Topics of Study: Elliptic curves make up an important class of
geometric objects, which have connections in many areas of
mathematics, especially number theory and algebraic geometry, as well
as several applications, including to cryptography and integer
factorization. At the outset elliptic curves are merely solutions of
certain cubic polynomial equations, but the points on these curves
possess a natural abelian group structure, which leads to many
mesmerizing problems.
This course will focus on the study of elliptic curves over various
fields, including the rational numbers, finite fields, the p-adic
numbers, and the complex numbers.
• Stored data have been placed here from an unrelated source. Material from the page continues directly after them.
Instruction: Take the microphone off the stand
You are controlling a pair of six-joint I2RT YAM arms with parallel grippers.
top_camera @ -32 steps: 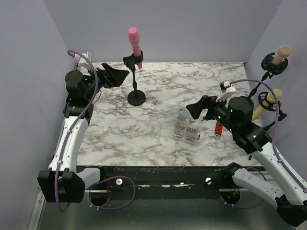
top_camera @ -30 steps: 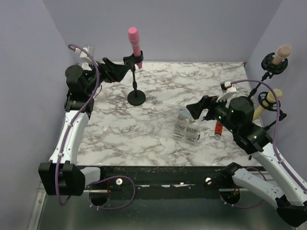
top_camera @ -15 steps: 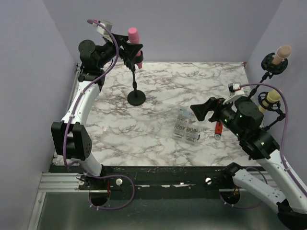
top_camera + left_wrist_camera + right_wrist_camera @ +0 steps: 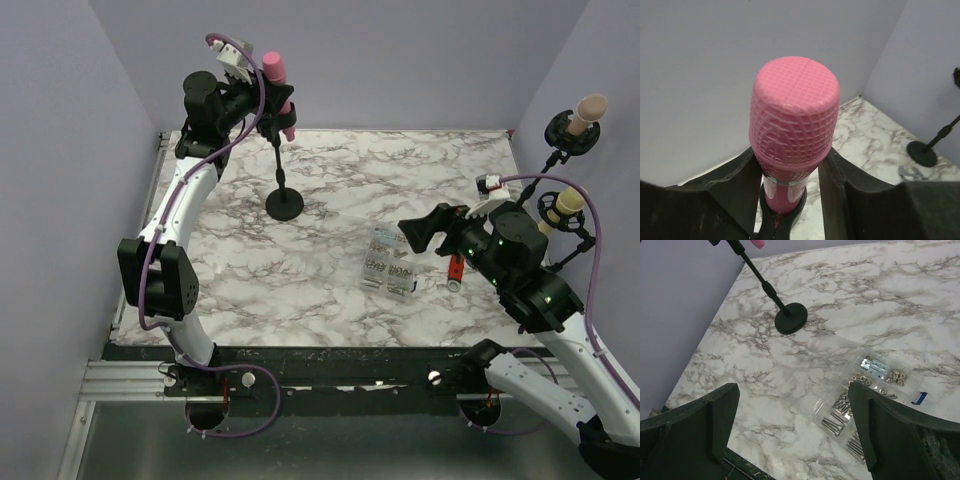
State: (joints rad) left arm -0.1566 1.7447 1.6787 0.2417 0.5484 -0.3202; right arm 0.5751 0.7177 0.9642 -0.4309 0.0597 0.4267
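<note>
In the view from above, the pink microphone is in the upper left of the frame. It sits in the clip of the black stand, which rests on the marble tabletop. The left end effector is raised to the microphone, with one finger on each side of it, just below the head. The right end effector is at the right centre, above the tabletop, and it holds nothing. Just beside it lies a clear box of screws.

In the left wrist view, the microphone fills the centre, upright, with its handle down in the stand's clip. The left end effector is open: its fingers stand on both sides of the handle, and a thin strip of tabletop shows between the handle and the finger on the right side of the frame.

In the right wrist view, the right end effector is wide open and empty, with a finger in each lower corner. Between them on the tabletop lies the box of screws. The round base of the stand is in the upper centre, and its pole goes up to the top left, where only the pink lower end of the microphone is seen.
</note>
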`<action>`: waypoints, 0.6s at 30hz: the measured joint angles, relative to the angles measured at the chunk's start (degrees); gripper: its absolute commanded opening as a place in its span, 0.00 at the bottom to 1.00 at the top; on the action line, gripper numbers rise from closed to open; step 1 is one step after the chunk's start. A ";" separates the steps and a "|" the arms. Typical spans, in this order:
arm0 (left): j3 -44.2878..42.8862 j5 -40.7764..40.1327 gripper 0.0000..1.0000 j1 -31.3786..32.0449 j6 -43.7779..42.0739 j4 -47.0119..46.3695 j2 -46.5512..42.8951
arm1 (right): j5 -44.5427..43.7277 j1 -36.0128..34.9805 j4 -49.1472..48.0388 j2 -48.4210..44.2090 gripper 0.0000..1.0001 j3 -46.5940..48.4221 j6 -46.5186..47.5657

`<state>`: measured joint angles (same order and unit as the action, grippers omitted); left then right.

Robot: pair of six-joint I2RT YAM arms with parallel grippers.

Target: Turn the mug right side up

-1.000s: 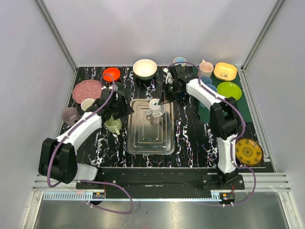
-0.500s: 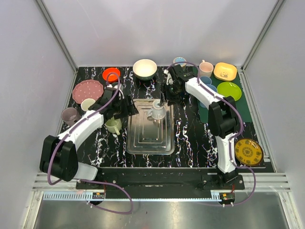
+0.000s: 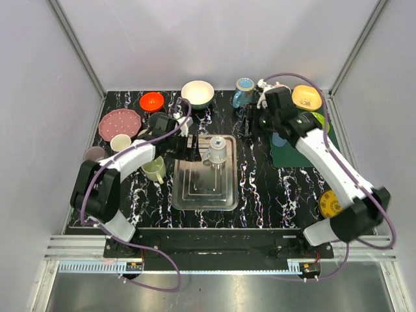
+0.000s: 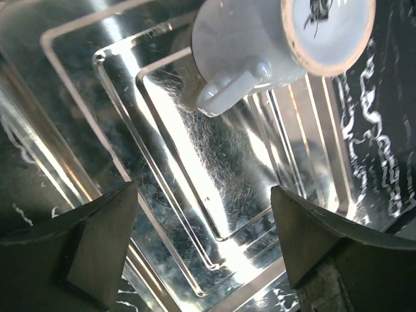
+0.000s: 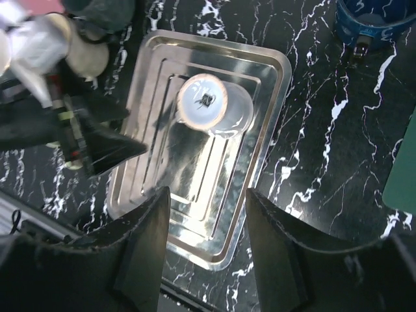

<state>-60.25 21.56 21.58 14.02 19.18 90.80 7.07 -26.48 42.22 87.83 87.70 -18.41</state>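
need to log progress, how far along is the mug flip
Done: nothing yet; the mug sits base-up on the tray, so it is upside down. In hand: the left tool is open, aimed at it, not touching; the right tool hangs open above. Left: grip the mug, turn it over, set it down upright.

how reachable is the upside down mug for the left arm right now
Probably yes: the left gripper is open at the tray edge, facing the mug, with nothing between them. The right gripper hangs clear, above.
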 measured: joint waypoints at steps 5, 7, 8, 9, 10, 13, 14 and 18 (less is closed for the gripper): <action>-0.81 0.39 0.87 3.39 -9.42 -0.04 4.04 | 0.57 -1.14 -3.19 -13.27 0.54 -10.38 -1.97; -2.32 0.98 0.87 4.66 -12.90 -0.22 5.40 | 1.40 -2.16 -3.54 -15.41 0.54 -13.73 -2.84; -3.23 1.36 0.87 5.07 -14.56 -0.66 6.08 | 1.64 -2.69 -3.56 -16.02 0.53 -15.21 -3.28; -4.13 1.75 0.87 5.22 -16.06 -0.94 6.60 | 1.88 -3.13 -3.50 -16.37 0.53 -16.33 -3.58; -5.25 2.25 0.86 5.22 -17.55 -1.14 7.26 | 2.05 -3.80 -3.54 -16.87 0.53 -17.92 -4.20; -7.45 3.17 0.86 5.05 -20.98 -2.93 8.94 | 2.60 -5.18 -3.32 -18.56 0.53 -20.94 -5.33; -7.78 3.32 0.85 4.98 -22.14 -3.74 9.51 | 2.69 -5.46 -3.32 -19.19 0.53 -21.46 -5.51; -7.93 4.02 0.82 4.59 -25.70 -5.11 11.87 | 3.06 -5.99 -3.37 -23.12 0.53 -22.62 -6.32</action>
<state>-68.18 25.58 26.17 -11.68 14.06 102.67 10.13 -32.47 38.85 64.71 65.08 -24.73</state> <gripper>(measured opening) 0.848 0.534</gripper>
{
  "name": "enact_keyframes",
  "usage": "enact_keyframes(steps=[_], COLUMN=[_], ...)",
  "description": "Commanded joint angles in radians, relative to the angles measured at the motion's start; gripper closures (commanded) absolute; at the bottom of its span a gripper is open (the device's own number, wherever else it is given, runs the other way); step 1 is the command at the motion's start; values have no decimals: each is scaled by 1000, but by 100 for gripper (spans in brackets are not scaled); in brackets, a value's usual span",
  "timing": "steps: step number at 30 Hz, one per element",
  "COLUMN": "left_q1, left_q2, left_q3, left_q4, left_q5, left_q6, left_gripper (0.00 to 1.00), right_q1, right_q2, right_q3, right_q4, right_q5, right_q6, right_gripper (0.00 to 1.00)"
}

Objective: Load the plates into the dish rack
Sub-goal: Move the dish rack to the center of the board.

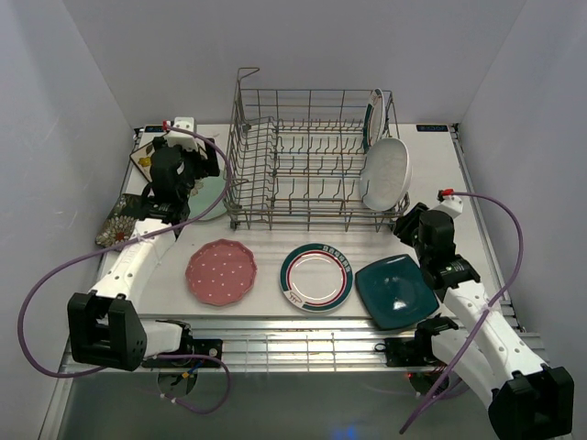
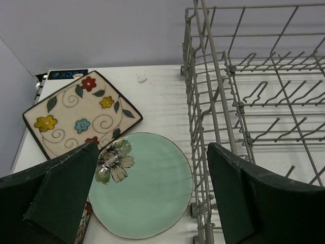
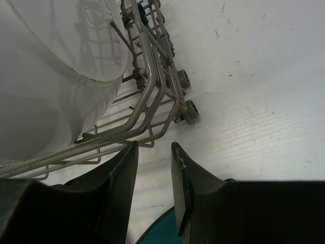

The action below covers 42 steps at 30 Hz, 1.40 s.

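1. The left gripper hangs with its jaws spread wide and nothing between them, right above the mint plate. That plate lies flat on the table, just beside the left wall of the dish rack.
2. The right gripper shows only a narrow gap between its fingers and grips nothing. It sits by the rack's near right corner, over an edge of the dark teal square plate.
3. Two plates already stand at the rack's right end: the white oval plate and a rimmed round plate behind it. The tine rows to their left look free.
4. The mint plate is probably the next pick. Lying flat, it offers only its rim, so the jaws should straddle the edge at a shallow angle.
5. The cream floral plate lies close against its far left side and the rack wires crowd its right, so the near rim looks safest.
6. Once raised, the plate should be tipped upright, carried over the tall wire wall and lowered between two tines before the jaws let go.
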Motion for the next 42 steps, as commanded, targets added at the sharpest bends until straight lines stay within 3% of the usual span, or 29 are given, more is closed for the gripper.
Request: enact_keyframes(steps=[1, 12, 19, 27, 35, 38, 42], left_q1=[3, 5, 5, 5, 3, 3, 3], left_q2=[2, 27, -41, -5, 68, 88, 125], left_q3=[48, 123, 104, 123, 177, 192, 215], left_q4=[-27, -121, -179, -202, -233, -232, -232], left_q5=[60, 126, 192, 267, 284, 292, 295], left_q6=[-54, -77, -91, -97, -97, -91, -89], left_gripper=[2, 2, 2, 9, 29, 44, 47], right_q1=[-25, -32, -32, -32, -32, -32, -32], right_q2=[31, 105, 121, 127, 131, 136, 148], right_q3=[-18, -35, -30, -35, -35, -35, -34], right_q4=[144, 246, 263, 278, 289, 296, 307], right_q5=[-44, -46, -47, -57, -61, -64, -70], right_q6=[4, -3, -9, -10, -13, -12, -15], right_gripper=[62, 64, 65, 65, 66, 66, 66])
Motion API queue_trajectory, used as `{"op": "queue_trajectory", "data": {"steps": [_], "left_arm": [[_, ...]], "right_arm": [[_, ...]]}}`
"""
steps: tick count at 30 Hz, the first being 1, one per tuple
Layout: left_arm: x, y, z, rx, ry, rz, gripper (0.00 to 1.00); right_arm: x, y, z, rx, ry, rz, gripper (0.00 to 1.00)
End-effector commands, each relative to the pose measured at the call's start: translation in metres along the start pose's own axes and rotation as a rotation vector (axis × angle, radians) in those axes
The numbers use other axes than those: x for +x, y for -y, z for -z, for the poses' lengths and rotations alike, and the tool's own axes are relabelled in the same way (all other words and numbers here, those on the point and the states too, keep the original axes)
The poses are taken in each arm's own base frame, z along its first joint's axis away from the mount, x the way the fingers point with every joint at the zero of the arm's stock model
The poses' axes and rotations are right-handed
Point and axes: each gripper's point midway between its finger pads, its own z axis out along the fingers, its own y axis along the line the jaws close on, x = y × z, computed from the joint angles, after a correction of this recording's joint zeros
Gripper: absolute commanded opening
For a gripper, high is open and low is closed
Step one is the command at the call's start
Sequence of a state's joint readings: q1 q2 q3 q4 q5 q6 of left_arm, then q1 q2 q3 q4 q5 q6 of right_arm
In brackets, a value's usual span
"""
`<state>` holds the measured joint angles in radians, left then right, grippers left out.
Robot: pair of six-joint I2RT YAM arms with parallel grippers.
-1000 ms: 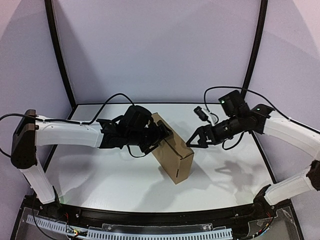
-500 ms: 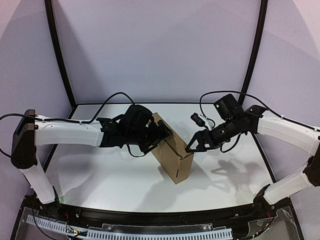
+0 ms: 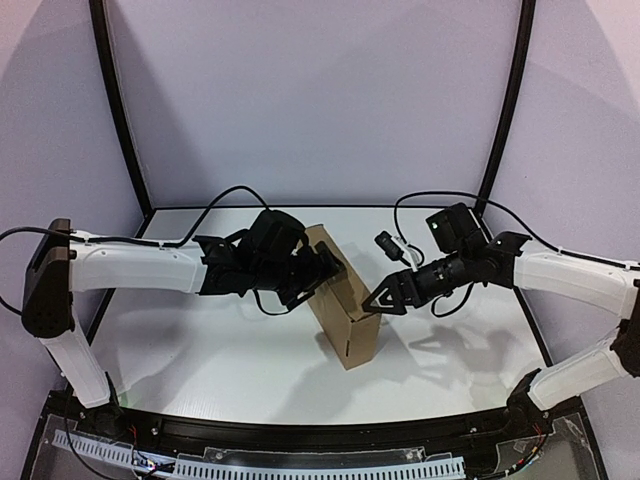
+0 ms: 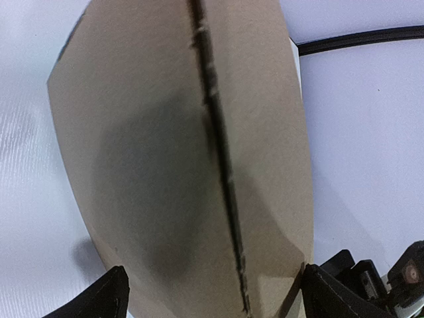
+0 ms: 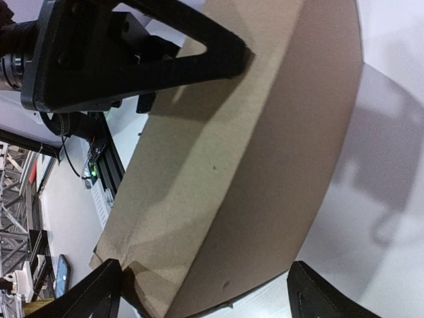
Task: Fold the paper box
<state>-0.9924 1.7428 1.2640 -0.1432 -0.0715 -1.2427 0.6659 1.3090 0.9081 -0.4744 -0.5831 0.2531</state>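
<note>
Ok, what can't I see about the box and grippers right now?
Top view: the left gripper covers the side of the paper box facing it.
Left wrist view: the box fills the frame, its ends cut off; whether the fingers press it is unclear.
Right wrist view: the box runs off the top edge; contact with the right gripper cannot be told.
The box's inside shows in no view.

plain brown corrugated cardboard mailer box (image 3: 345, 305): folded shut, shallow rectangular. Stands on one narrow end mid white tabletop (image 3: 220, 350), top leaning far-left. Flap seam runs lengthwise down one face.
</note>
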Motion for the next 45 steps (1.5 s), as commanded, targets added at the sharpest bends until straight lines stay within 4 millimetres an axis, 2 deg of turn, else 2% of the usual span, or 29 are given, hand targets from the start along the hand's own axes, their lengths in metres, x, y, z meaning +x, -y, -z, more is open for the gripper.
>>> {"op": "queue_trajectory", "data": {"steps": [1, 9, 12, 15, 20, 23, 26, 30, 32, 34, 35, 36, 37, 38, 40, 41, 42, 45], "left_arm": [[0.014, -0.037, -0.006, -0.139, -0.043, -0.001, 0.92], [0.011, -0.039, 0.004, -0.159, -0.034, -0.003, 0.92], [0.009, -0.04, 0.011, -0.173, -0.024, -0.011, 0.92], [0.004, -0.041, 0.019, -0.198, -0.005, -0.023, 0.92], [0.003, -0.049, 0.027, -0.243, -0.002, -0.018, 0.89], [0.005, -0.051, 0.026, -0.249, -0.01, -0.014, 0.88], [0.006, -0.052, 0.025, -0.251, -0.014, -0.013, 0.88], [0.006, -0.052, 0.024, -0.258, -0.015, -0.021, 0.87], [0.004, -0.059, 0.027, -0.295, -0.005, -0.027, 0.87], [-0.003, -0.078, 0.037, -0.378, 0.039, -0.012, 0.87], [-0.004, -0.085, 0.041, -0.405, 0.05, 0.001, 0.87], [-0.002, -0.109, 0.049, -0.466, 0.061, 0.022, 0.87], [-0.005, -0.106, 0.053, -0.456, 0.076, 0.04, 0.87], [0.0, -0.132, 0.061, -0.504, 0.087, 0.062, 0.87], [-0.001, -0.137, 0.071, -0.494, 0.108, 0.087, 0.87], [0.001, -0.152, 0.077, -0.517, 0.125, 0.11, 0.87], [0.0, -0.151, 0.082, -0.505, 0.132, 0.119, 0.87], [0.002, -0.163, 0.094, -0.537, 0.137, 0.143, 0.88]], "right_arm": [[0.108, 0.084, -0.021, 0.374, -0.3, -0.104, 0.86], [0.114, 0.101, -0.015, 0.581, -0.347, -0.098, 0.8], [0.113, 0.099, -0.016, 0.648, -0.359, -0.05, 0.79], [0.104, 0.087, -0.031, 0.668, -0.332, 0.038, 0.78], [0.102, 0.09, -0.04, 0.741, -0.308, 0.071, 0.74], [0.106, 0.093, -0.037, 0.768, -0.291, 0.058, 0.73], [0.102, 0.088, -0.034, 0.743, -0.264, 0.065, 0.73], [0.072, 0.065, -0.022, 0.68, -0.185, 0.145, 0.78], [0.047, 0.046, -0.013, 0.627, -0.116, 0.17, 0.83], [0.013, 0.011, -0.003, 0.506, -0.023, 0.206, 0.91], [0.002, -0.003, 0.003, 0.458, 0.012, 0.228, 0.93], [-0.021, -0.034, 0.014, 0.356, 0.084, 0.273, 0.98], [-0.026, -0.042, 0.019, 0.331, 0.107, 0.283, 0.98], [-0.043, -0.066, 0.032, 0.257, 0.186, 0.321, 0.98], [-0.057, -0.083, 0.047, 0.209, 0.274, 0.345, 0.98], [-0.063, -0.087, 0.058, 0.206, 0.338, 0.357, 0.98], [-0.067, -0.087, 0.064, 0.213, 0.369, 0.356, 0.98], [-0.071, -0.069, 0.075, 0.27, 0.398, 0.294, 0.98]]}}
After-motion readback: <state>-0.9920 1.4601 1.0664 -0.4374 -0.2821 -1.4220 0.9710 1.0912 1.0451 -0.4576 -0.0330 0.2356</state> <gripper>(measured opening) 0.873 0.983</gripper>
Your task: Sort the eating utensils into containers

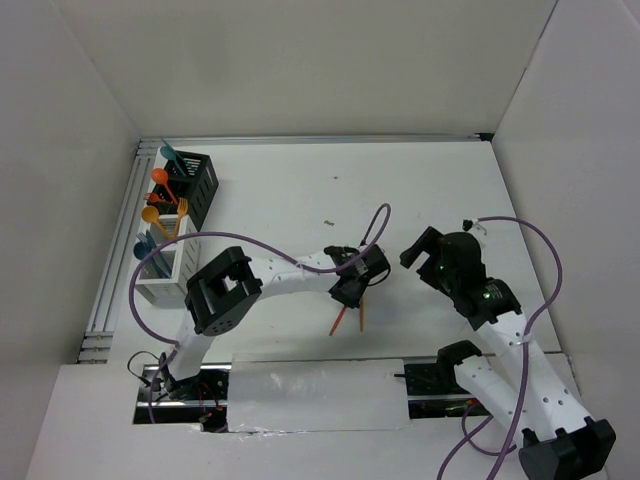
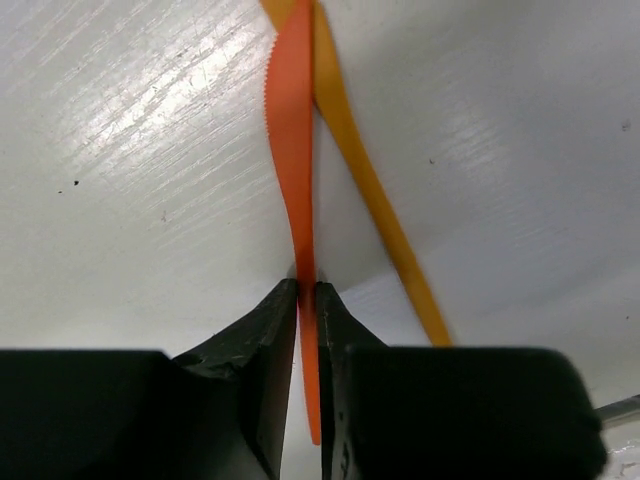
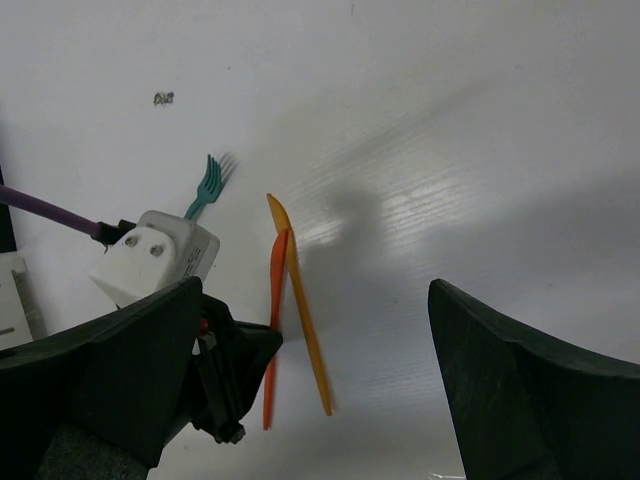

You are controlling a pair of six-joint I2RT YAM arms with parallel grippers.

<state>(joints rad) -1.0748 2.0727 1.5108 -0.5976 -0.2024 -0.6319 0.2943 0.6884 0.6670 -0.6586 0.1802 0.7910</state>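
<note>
My left gripper (image 1: 349, 291) is shut on a thin orange utensil (image 2: 291, 150) with a serrated edge, pinched edge-on between the fingertips (image 2: 283, 300) at table level. A yellow utensil (image 2: 375, 200) lies right beside it, their far tips crossing. Both show in the top view, the orange one (image 1: 338, 322) and the yellow one (image 1: 362, 316). A teal fork (image 3: 207, 187) lies just beyond the left gripper. My right gripper (image 1: 421, 249) is open and empty, hovering to the right of the pair (image 3: 315, 300). The black caddy (image 1: 197, 186) and the white caddy (image 1: 163, 268) stand at the far left, holding several utensils.
A metal rail (image 1: 118, 250) runs along the table's left edge behind the caddies. A small dark speck (image 1: 328, 222) lies mid-table. Purple cables (image 1: 540, 260) loop off both arms. White walls close in the table on three sides.
</note>
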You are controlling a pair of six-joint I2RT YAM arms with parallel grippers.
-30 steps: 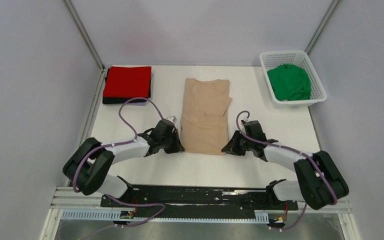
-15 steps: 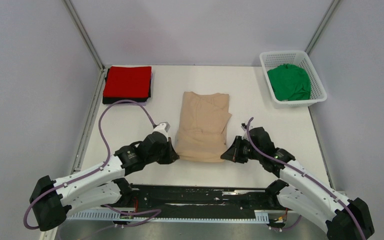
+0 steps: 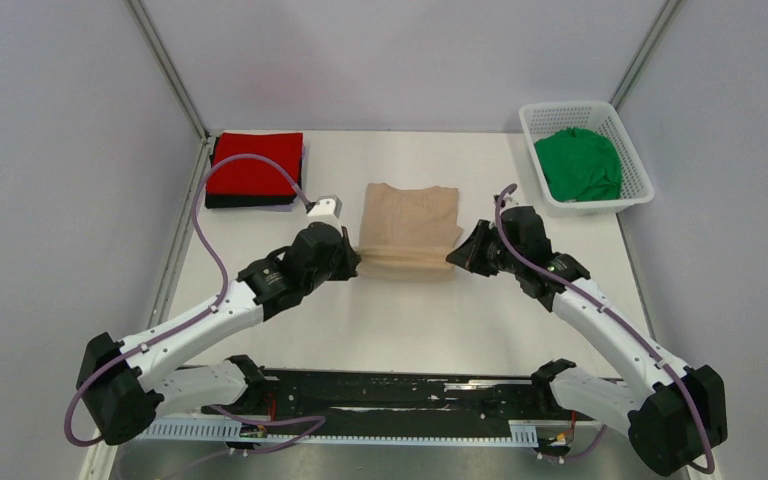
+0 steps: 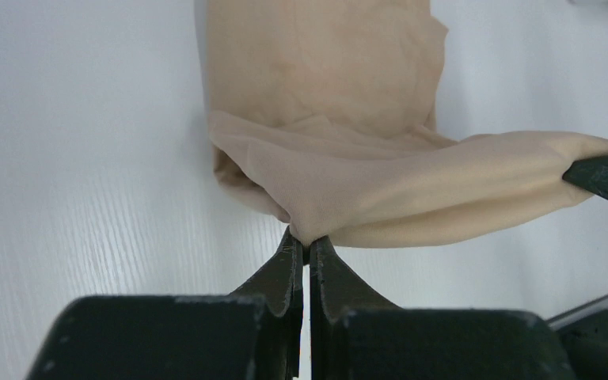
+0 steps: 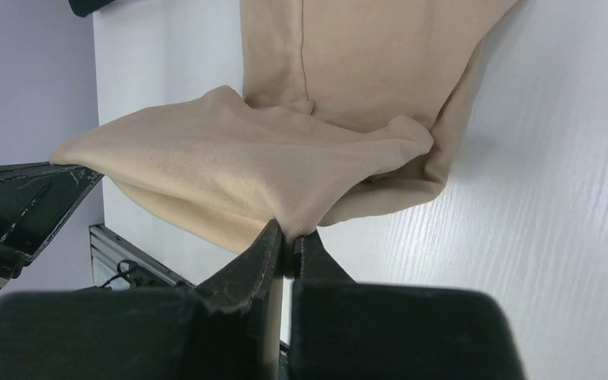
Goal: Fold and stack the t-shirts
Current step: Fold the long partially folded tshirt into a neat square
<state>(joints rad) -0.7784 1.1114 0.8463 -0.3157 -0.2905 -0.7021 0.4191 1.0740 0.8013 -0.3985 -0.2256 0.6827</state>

The two main goals of the course
will be to prove the Mordell-Weil theorem, which states that the group
of points over the rational numbers is finitely generated, and to
discuss the Birch and Swinnerton-Dyer conjecture, which relates the
rank of the Mordell-Weil group to the vanishing of the L-function of
the elliptic curve.
The course will cover the following topics as time
permits:
- Elliptic curves as plane curves
- The group law on an elliptic curve
- Torsion points
- Isogenies and the Tate module
- Elliptic curves over finite fields
- Hasse's bound on points over finite fields
- Congruence zeta functions and the Riemann hypothesis over finite
fields
- Elliptic functions and elliptic curves over the complex numbers
- Elliptic curve cryptography
- Reduction modulo primes (good, bad, and not so bad)
- Height functions
- Mordell's theorem
- The Hasse-Weil L-function and the Birch and Swinnerton-Dyer
conjecture
Prerequisites: The course prerequisites are Math 653/654
(Graduate Algebra I & II), or consent of the instructor. Otherwise
the course will be fairly self-contained, and necessary elements of
algebra, number theory, and algebraic geometry will be covered during
the semester.
Students interested in doing research in Number Theory are
especially encouraged to attend this course.